Die Wohnung könnte glatt als Mustereinrichtung für die Fünfzigerjahre in einem Museum stehen. Die Stube füllen ein Esstisch, wichtigstes Möbelstück in einer französischen Wohnung, und ein mächtig geschwungenes Buffet. In einer Ecke wartet ein Lehnstuhl mit Spitzendeckchen dort, wo der Kopf mit schuppigem Haar anzulehnen pflegt, ausgerichtet auf den Servierwagen mit dem Fernseher drauf, er zweifelt, ob das Ungetüm bereits Farben kennt. Ein abgewetztes Perserimitat deckt schonend das hübsche alte Parkett aus schmalen Eichenbrettchen. Die Tapeten mit ihrem geometrischen Design in Braunorange und Grün sind vermutlich in den frühen Siebzigern zum letzten Mal erneuert worden.
Sorgfältig über die Wohnung verteilt hängen Kunstdrucke, Monets Seerosenteich, van Goghs Sonnenblumen, Rosenbilder, zwei düstere Stillleben und ein echtes Ölbild mit flammendem Sonnenuntergang hinter schwarzer Kirchturmsilhouette und schwankenden Schiffsmasten davor. Ohne Zweifel Royan, gemalt von einem lokalen Hobbykünstler. Die kleinen Schlafzimmer vollgestopft je mit einem dunklen Eichenschrank voller rustikaler Schnitzereien, die sich an Bettstatt und Nachttischchen wiederholen. Zweifel haben ihn beim Anblick der sogenannten französischen Betten beschlichen, je eins in jedem Schlafzimmer und kaum breiter als eins dreißig, unvorstellbar, zu zweit darin zu schlafen.

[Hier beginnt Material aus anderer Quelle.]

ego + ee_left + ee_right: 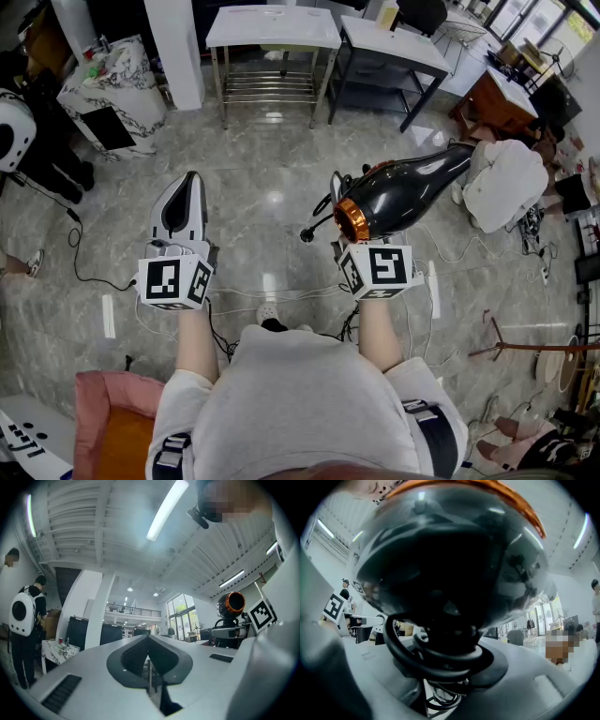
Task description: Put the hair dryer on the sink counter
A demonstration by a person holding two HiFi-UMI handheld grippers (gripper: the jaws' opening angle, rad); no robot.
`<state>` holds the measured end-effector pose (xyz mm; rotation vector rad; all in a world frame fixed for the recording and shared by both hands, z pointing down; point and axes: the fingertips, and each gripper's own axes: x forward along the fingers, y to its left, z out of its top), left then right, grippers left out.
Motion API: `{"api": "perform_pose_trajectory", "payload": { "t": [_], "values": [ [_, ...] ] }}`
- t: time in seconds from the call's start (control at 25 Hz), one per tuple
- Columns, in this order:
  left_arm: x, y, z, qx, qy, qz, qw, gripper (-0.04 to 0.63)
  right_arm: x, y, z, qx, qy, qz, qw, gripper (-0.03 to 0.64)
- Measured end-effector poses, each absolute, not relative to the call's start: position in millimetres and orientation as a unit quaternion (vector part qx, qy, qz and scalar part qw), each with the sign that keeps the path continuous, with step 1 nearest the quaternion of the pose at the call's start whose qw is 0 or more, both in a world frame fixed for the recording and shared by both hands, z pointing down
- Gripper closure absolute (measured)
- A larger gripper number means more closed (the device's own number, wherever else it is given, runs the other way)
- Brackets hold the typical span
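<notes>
The hair dryer [403, 192] is glossy black with an orange ring at its rear end, and a coiled black cord [322, 208] hangs off it. My right gripper [351, 228] is shut on it near the handle and holds it level above the floor, nozzle pointing to the far right. In the right gripper view the dryer's body [450, 564] fills the picture, with the cord coils [440, 651] between the jaws. My left gripper [190, 180] is held alongside to the left, shut and empty. The left gripper view shows its tips [149, 640] together, with the dryer [230, 603] at the right.
I stand on a grey polished floor strewn with cables and power strips [108, 317]. Ahead are a white table [272, 26], a dark-framed table [394, 42] and a marble-patterned counter [103, 84] at the far left. A white pillar [173, 47] stands between them. A person with a white backpack [23, 613] stands at the left.
</notes>
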<state>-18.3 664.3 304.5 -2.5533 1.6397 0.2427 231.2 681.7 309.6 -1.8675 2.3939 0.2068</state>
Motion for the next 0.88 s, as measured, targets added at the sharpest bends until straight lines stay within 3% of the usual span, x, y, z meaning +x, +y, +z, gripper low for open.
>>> {"api": "perform_pose_trajectory", "payload": {
  "t": [0.88],
  "values": [
    [-46.6, 629.4, 306.6, -0.837, 0.538, 0.085, 0.053, 0.588, 209.8, 648.4, 318.5, -0.623, 0.778, 0.065, 0.052, 0.401]
  ]
}}
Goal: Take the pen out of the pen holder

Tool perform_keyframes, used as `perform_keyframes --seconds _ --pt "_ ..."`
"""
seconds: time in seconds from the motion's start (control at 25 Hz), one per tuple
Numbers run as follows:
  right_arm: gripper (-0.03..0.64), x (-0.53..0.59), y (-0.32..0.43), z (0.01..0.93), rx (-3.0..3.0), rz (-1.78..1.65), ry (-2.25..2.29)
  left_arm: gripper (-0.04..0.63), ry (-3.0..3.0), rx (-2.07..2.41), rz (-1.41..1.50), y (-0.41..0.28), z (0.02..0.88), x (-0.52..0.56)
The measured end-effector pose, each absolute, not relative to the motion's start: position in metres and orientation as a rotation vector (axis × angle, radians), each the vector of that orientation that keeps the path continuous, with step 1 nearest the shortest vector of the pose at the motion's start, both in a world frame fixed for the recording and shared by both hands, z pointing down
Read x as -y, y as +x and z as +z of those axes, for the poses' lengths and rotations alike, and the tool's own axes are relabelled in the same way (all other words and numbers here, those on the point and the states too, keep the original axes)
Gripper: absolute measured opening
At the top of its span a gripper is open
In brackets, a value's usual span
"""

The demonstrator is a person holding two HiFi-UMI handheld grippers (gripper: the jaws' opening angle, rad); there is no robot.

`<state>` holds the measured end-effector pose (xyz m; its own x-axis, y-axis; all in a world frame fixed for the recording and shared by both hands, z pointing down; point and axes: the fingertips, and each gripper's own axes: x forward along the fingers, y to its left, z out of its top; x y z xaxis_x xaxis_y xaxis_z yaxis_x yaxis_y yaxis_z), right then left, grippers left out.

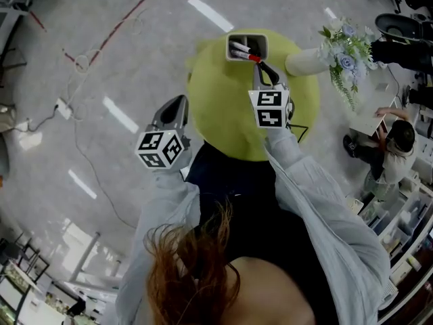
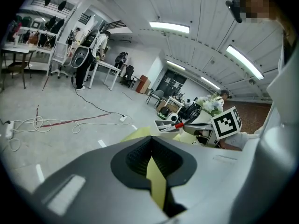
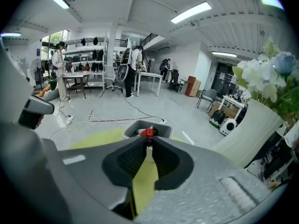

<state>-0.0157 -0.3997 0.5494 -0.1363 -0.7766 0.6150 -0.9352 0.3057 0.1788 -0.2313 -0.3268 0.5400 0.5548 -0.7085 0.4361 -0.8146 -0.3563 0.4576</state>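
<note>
**Pen** (image 1: 255, 58): slim and stiff, with a red end; judged light and smooth. It leans out of the holder (image 1: 247, 37) at the far edge of the round tabletop (image 1: 223, 117).

**Hold:** the right tongs (image 1: 266, 73) are clamped on the red end. A grip lower on the barrel is judged surer, since a cap may slip off.

**Left tongs** (image 1: 177, 108): together and empty, held off the tabletop's left rim.

**Room:** space is open above. A vase (image 1: 304, 61) stands near on the right. The holder may be tipped if the pen is dragged sideways.
</note>
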Motion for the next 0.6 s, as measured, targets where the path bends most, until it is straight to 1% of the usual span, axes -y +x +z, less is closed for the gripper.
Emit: perform_keyframes --seconds 0.6 --pt "0.04 0.374 0.001 0.515 2.082 0.272 1.508 0.017 2.166 1.259 0.204 -0.198 0.523 0.294"
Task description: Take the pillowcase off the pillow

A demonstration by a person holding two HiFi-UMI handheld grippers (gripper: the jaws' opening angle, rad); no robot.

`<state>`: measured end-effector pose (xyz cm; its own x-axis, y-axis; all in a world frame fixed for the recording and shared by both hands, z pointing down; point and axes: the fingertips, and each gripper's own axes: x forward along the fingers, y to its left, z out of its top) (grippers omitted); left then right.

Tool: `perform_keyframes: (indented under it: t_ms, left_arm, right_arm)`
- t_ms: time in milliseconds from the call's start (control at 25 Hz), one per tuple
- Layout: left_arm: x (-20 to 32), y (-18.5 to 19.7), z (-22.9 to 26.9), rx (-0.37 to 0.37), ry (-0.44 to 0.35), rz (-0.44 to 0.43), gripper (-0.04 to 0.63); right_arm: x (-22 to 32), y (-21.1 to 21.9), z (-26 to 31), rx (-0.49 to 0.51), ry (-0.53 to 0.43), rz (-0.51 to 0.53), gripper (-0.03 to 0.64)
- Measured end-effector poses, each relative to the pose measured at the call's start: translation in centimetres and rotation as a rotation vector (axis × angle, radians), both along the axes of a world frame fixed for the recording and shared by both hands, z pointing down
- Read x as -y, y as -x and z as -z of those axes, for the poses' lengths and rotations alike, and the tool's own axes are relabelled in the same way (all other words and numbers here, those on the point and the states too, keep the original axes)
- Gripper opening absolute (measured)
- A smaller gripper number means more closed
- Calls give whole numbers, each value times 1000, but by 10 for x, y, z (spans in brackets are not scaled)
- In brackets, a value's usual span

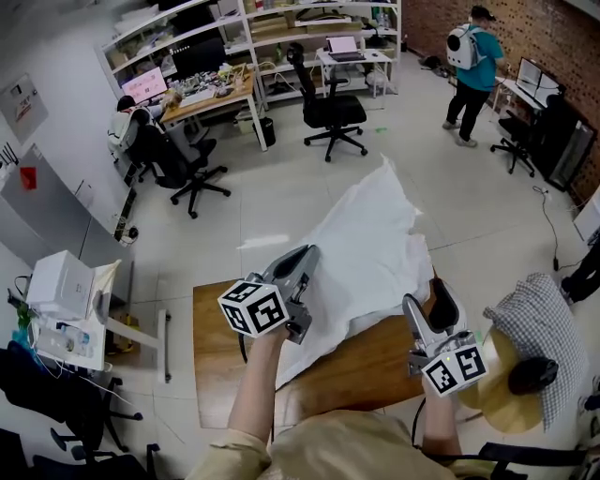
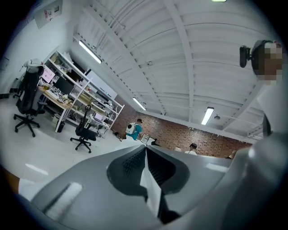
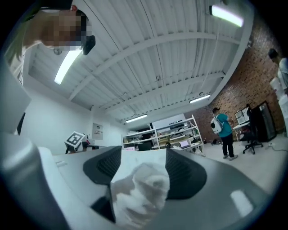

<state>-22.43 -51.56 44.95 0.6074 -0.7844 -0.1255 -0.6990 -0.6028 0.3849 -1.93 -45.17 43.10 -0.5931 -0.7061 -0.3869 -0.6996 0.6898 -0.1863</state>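
Left gripper (image 2: 145, 148) is pinched tight on a thin fold of the white pillowcase (image 1: 370, 244), jaws closed right together on the cloth. The right gripper (image 3: 144, 153) has its jaws part-way apart, clamped on a thick bunch of the same fabric. Both are held up and the pillowcase hangs between them, its far corner peaked high, its lower edge trailing on the wooden tabletop (image 1: 375, 370). Whether anything sits inside it, I can't tell. Off to the right, well clear of the cloth, a checked pillow (image 1: 539, 328) lies beside the tabletop. Beyond that there's pale floor (image 1: 281, 197), a black office chair (image 1: 333, 112), shelving (image 1: 281, 28), a brick wall (image 1: 553, 37), and a person in teal (image 1: 472, 70) with a white backpack.
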Motion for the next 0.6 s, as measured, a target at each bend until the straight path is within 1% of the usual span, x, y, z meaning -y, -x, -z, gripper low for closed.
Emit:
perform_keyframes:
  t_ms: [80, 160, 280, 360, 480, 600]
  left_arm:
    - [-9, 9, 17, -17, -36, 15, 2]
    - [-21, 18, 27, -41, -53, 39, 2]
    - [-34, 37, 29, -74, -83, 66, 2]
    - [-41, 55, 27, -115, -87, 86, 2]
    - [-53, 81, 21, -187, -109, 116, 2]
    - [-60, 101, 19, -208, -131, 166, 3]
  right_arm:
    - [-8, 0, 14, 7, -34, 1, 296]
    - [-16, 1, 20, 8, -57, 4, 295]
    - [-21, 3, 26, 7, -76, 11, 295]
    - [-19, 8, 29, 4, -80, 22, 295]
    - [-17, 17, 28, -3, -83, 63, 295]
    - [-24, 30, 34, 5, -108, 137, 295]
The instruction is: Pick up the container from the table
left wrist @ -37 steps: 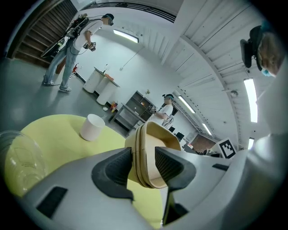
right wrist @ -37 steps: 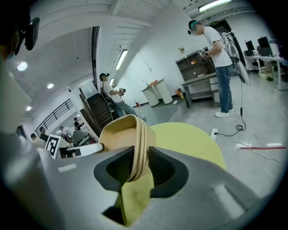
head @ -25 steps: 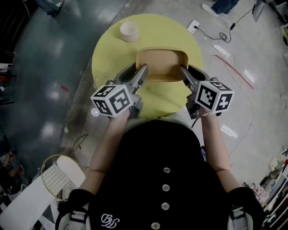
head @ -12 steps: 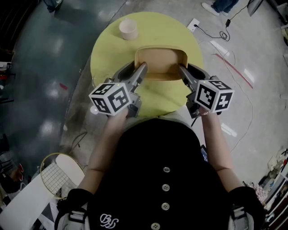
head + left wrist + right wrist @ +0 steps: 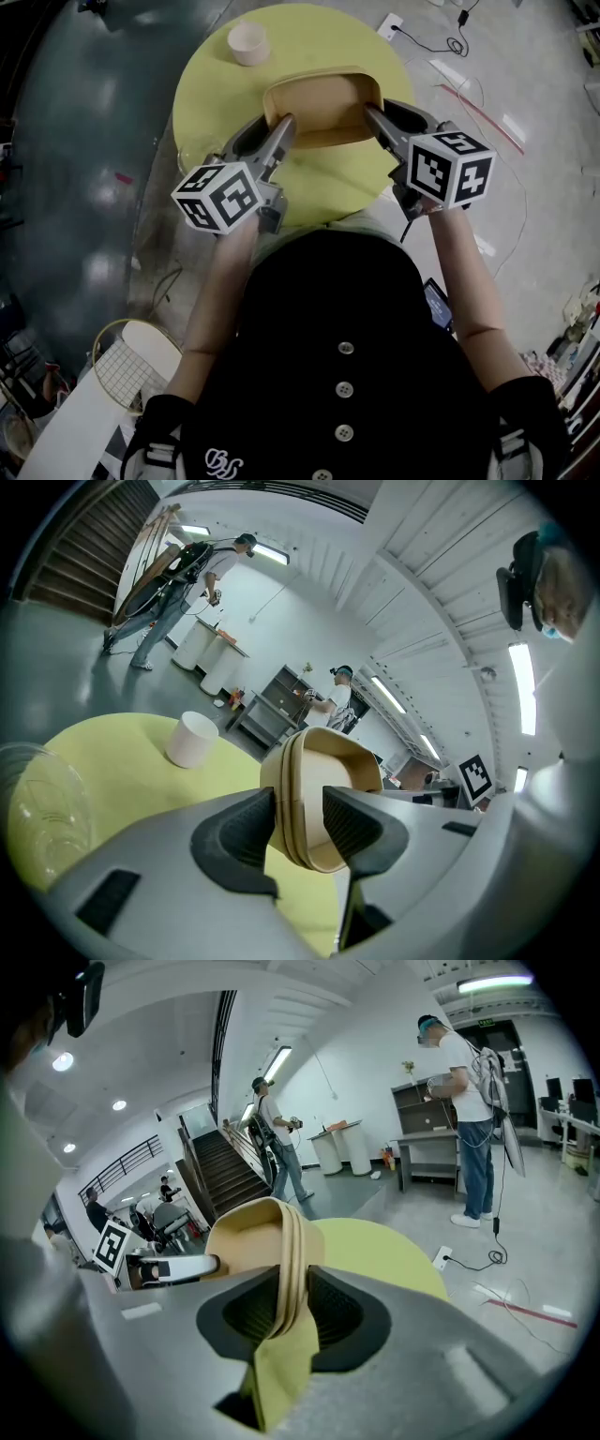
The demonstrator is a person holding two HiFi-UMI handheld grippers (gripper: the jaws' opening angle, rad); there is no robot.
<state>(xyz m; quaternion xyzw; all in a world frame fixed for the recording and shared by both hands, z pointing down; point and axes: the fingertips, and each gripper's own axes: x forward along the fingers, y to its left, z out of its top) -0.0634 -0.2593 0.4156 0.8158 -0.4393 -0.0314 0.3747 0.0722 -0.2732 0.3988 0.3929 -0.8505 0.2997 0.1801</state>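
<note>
The tan container [image 5: 323,103] is over the middle of the yellow table [image 5: 319,192]. Your left gripper [image 5: 281,131] clamps its left rim and your right gripper [image 5: 372,117] clamps its right rim. A white cup [image 5: 247,42] stands at the far left.

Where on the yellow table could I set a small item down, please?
Bare table lies between the container and the person's torso, and along the far rim right of the white cup. The middle is crowded: the left gripper and right gripper clamp the container's two side walls.
</note>
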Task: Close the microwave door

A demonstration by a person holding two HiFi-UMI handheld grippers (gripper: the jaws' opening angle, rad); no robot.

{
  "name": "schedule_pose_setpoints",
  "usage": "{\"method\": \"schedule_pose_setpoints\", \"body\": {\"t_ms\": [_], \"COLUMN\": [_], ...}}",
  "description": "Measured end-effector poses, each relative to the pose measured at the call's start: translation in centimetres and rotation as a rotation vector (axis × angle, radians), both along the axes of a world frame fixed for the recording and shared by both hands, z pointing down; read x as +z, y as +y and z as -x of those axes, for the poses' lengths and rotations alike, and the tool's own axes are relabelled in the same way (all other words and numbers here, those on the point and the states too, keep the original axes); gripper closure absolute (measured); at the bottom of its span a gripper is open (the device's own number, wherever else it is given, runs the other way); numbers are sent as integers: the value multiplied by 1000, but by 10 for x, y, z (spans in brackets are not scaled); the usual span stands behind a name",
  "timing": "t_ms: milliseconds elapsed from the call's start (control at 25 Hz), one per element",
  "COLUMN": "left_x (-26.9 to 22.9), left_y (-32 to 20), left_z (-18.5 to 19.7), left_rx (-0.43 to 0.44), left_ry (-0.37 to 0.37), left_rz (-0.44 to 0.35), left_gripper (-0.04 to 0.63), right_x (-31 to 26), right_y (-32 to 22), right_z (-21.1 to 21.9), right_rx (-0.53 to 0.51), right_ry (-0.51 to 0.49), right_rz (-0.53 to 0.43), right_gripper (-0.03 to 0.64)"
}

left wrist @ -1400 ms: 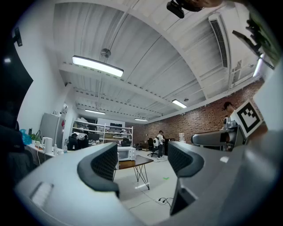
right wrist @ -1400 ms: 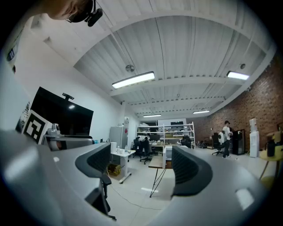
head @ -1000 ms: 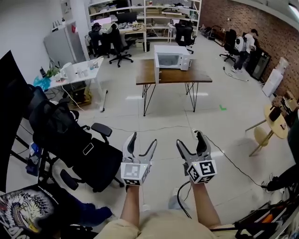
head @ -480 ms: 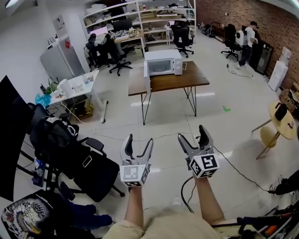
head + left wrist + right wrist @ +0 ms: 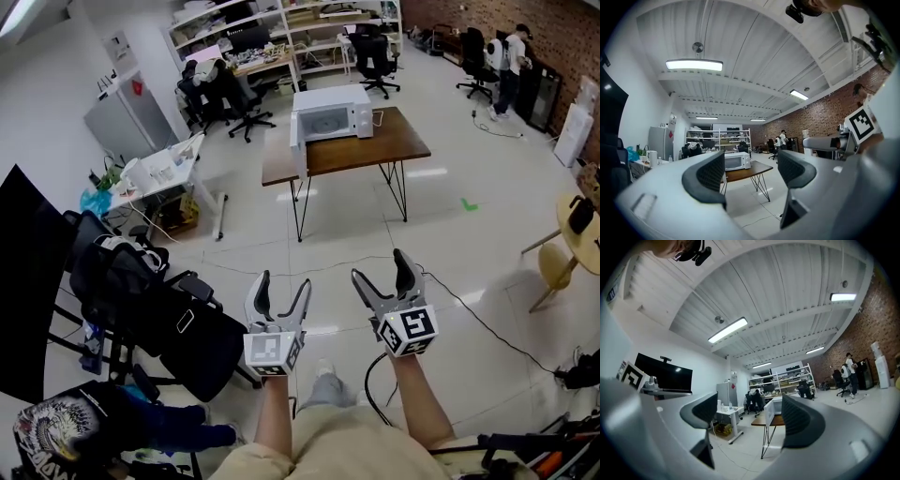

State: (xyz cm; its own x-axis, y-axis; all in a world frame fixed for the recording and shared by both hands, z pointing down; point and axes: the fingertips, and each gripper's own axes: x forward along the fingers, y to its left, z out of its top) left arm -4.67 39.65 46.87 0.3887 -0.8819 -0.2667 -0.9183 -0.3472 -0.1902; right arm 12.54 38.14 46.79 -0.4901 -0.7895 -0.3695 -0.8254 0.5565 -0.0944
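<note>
A white microwave (image 5: 333, 112) stands on a brown wooden table (image 5: 375, 148) far across the room. Its door (image 5: 299, 142) hangs swung out at the microwave's left corner. Both grippers are held out in front of me, well short of the table. My left gripper (image 5: 281, 285) is open and holds nothing; my right gripper (image 5: 379, 267) is open and empty too. The left gripper view frames the microwave (image 5: 737, 161) and the table (image 5: 746, 172) between its open pads. In the right gripper view the open door (image 5: 767, 414) shows edge-on beside the right pad.
A black office chair (image 5: 178, 328) with a bag on it stands close at my left. A cable (image 5: 469, 314) runs over the tiled floor at the right. A white desk (image 5: 164, 164) and a grey cabinet (image 5: 127, 117) stand left of the table; shelves and seated people are behind it.
The view has shifted as I walk: the table and microwave sit slightly larger and nearer. Both grippers stay open in the same pose.
</note>
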Motion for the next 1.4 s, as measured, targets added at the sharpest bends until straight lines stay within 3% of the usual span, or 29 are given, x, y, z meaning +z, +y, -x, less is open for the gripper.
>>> {"method": "schedule_pose_setpoints", "body": {"t_ms": [240,520,600,720,960,1400], "left_x": [37,29,27,24,25,31], "left_y": [-69,-143,-165,-210,-274,-375], "left_z": [1,12,23,47,96,174], "left_rx": [29,84,83,85,84,97], "left_ry": [33,3,-4,2,17,45], "left_rz": [49,39,70,6,-10,19], "left_gripper": [238,238,238,238,238,242], "right_x": [25,23,20,19,17,24], "right_y": [-55,-131,-155,-196,-262,-360], "right_z": [9,30,45,73,135,208], "right_rx": [2,37,34,19,-8,2], "right_ry": [24,35,39,56,94,107], "right_rz": [17,22,17,6,-11,32], "right_gripper": [200,202,202,204,204,207]}}
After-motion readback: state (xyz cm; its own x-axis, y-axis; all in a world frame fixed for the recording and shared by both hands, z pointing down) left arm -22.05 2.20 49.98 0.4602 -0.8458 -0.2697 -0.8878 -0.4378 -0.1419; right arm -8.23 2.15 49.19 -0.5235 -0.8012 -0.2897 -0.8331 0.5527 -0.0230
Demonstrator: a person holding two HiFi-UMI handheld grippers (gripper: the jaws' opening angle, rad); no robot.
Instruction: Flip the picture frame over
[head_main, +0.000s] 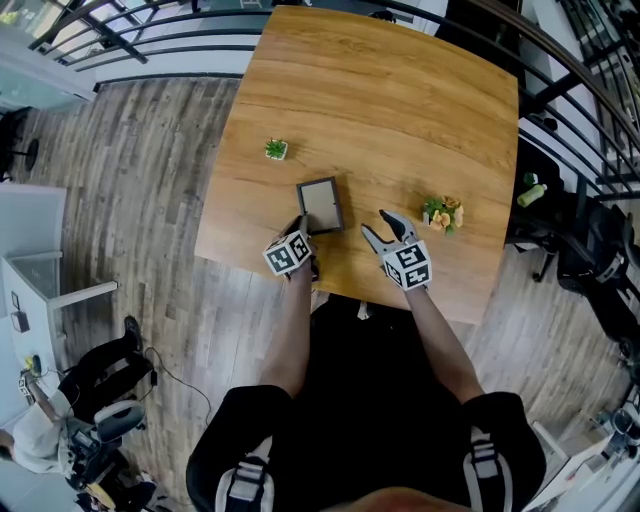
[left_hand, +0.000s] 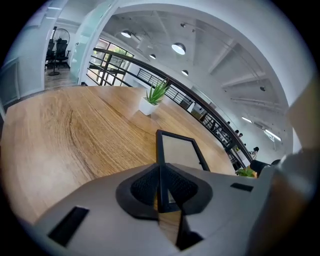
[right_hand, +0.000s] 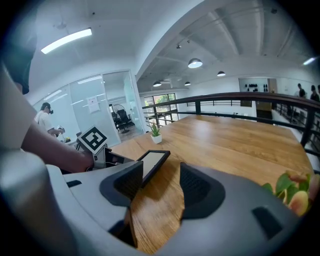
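Picture frame, black, rectangular (head_main: 320, 205), lies near the front edge of the light wooden worktop (head_main: 400, 90), w/ the left gripper (head_main: 302, 226) at its near left corner: jaws narrow, pinched on the frame's rim, that end looking lifted off the wood. Right gripper (head_main: 376, 224) is held just beside the frame, on its right, jaws apart w/ nothing betw. them. Small green potted plant (head_main: 276, 149) stands farther back; orange-and-yellow flower bunch (head_main: 443, 214) sits at right.
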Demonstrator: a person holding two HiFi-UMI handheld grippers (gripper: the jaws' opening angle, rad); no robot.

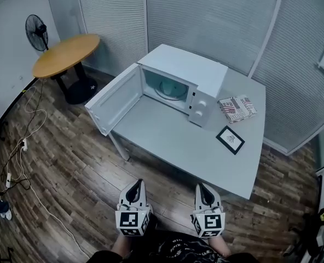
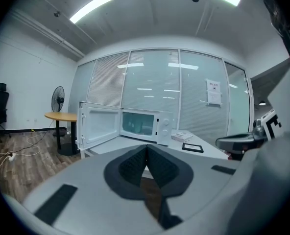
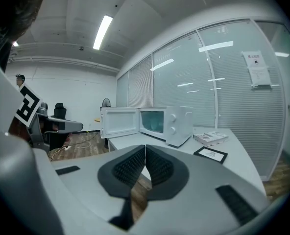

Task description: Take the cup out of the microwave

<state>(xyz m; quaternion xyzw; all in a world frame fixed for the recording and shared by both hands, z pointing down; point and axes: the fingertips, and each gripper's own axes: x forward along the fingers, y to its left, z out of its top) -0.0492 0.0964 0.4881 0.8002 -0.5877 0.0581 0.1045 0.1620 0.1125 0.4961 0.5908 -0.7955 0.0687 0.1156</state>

Wie nicht anders zu erwarten, hat er dann auch miserabel geschlafen, die müden Sprungfedern im Bettrost gaben unter seinem Gewicht nach und ließen ihn in einer tiefen Kuhle liegen, jede Spirale unter der dünnen Matratze drückte wahlweise in den Rücken oder in die Rippen. Aber er verfügt ja über Auswahl. Gestern Nacht hat er das zweite Bett getestet und sich, da leicht weniger gerädert heute Morgen, in diesem Zimmer häuslich eingerichtet. Er hat bis Mitte Juli Zeit, das Bettproblem zu lösen, dann kommen Frau und Tochter.